• _What is expected_
Retype the listing below exactly, pictures removed.

• _Recorded data_

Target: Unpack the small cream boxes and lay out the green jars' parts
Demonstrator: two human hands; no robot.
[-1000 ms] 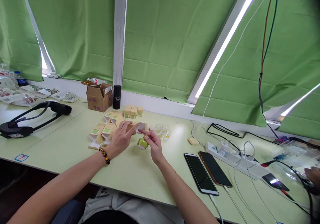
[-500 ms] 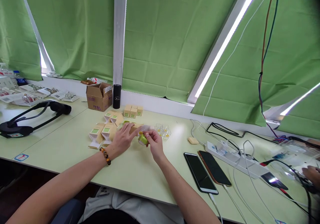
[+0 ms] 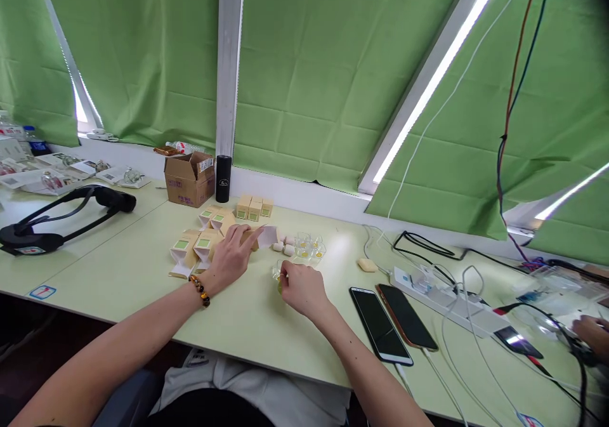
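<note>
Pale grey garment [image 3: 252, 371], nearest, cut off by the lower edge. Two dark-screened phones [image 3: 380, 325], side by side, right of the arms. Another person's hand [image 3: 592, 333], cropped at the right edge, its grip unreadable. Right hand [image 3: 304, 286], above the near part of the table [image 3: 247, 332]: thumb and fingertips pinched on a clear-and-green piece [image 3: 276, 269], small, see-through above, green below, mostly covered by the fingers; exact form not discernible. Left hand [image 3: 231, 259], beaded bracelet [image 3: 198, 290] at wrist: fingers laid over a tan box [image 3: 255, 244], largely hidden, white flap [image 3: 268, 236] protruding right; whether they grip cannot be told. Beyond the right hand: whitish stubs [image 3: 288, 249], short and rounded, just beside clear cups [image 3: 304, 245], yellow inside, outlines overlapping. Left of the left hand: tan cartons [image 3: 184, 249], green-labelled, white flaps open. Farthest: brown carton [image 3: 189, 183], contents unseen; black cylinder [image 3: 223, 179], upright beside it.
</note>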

• _Answer for the task_
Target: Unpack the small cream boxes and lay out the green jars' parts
Demonstrator: two human hands; no robot.
[-1000 ms] 
[-500 ms] 
[+0 ms] 
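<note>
Pale grey garment [image 3: 252, 371], nearest, cut off by the lower edge. Two dark-screened phones [image 3: 380, 325], side by side, right of the arms. Another person's hand [image 3: 592, 333], cropped at the right edge, its grip unreadable. Right hand [image 3: 304, 286], above the near part of the table [image 3: 247, 332]: thumb and fingertips pinched on a clear-and-green piece [image 3: 276, 269], small, see-through above, green below, mostly covered by the fingers; exact form not discernible. Left hand [image 3: 231, 259], beaded bracelet [image 3: 198, 290] at wrist: fingers laid over a tan box [image 3: 255, 244], largely hidden, white flap [image 3: 268, 236] protruding right; whether they grip cannot be told. Beyond the right hand: whitish stubs [image 3: 288, 249], short and rounded, just beside clear cups [image 3: 304, 245], yellow inside, outlines overlapping. Left of the left hand: tan cartons [image 3: 184, 249], green-labelled, white flaps open. Farthest: brown carton [image 3: 189, 183], contents unseen; black cylinder [image 3: 223, 179], upright beside it.
</note>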

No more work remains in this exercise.